Exercise aim: Please find every line below that includes "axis" and report how many there are. Nothing else is needed.

Available data:

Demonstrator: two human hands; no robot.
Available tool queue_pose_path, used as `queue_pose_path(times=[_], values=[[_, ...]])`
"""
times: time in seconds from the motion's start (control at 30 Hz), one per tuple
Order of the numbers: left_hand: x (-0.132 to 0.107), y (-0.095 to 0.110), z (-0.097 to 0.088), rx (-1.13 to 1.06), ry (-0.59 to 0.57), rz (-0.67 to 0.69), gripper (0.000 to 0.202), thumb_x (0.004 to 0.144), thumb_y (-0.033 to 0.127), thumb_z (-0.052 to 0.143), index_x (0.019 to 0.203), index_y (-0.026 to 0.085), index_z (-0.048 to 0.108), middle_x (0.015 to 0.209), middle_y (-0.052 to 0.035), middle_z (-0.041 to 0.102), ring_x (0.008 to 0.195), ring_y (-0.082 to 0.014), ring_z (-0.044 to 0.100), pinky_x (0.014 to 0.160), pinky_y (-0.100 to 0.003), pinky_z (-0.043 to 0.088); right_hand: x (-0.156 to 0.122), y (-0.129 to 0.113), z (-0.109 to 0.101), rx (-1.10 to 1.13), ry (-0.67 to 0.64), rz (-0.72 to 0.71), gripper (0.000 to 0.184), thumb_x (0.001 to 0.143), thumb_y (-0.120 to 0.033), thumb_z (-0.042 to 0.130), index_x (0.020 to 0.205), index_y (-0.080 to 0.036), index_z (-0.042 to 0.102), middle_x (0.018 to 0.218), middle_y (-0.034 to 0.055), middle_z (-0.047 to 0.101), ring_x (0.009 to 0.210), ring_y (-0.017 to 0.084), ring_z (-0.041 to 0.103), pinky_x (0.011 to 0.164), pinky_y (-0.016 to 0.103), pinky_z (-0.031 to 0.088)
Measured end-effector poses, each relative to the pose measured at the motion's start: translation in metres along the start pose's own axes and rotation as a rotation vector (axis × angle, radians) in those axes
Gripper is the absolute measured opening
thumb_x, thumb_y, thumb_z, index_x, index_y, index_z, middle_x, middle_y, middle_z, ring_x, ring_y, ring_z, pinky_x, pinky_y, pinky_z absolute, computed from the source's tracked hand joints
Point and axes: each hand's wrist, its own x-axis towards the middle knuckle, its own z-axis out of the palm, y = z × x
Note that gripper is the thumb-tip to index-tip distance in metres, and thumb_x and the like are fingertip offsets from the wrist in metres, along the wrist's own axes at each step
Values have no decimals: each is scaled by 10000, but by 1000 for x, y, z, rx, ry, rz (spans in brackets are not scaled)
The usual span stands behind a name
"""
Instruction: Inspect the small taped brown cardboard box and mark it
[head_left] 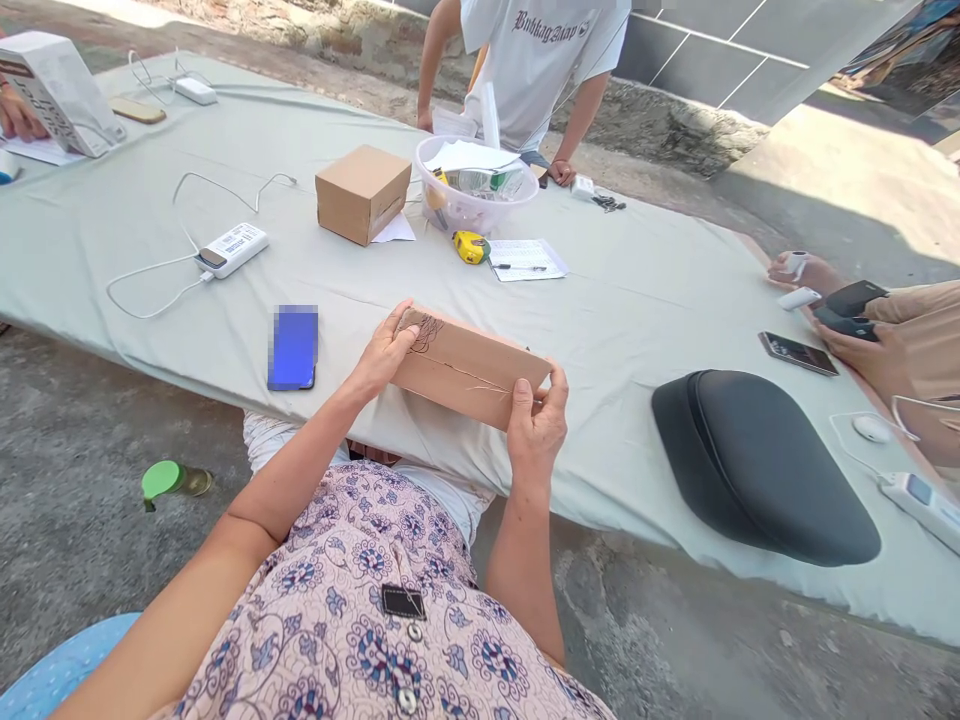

Exercise answer: 2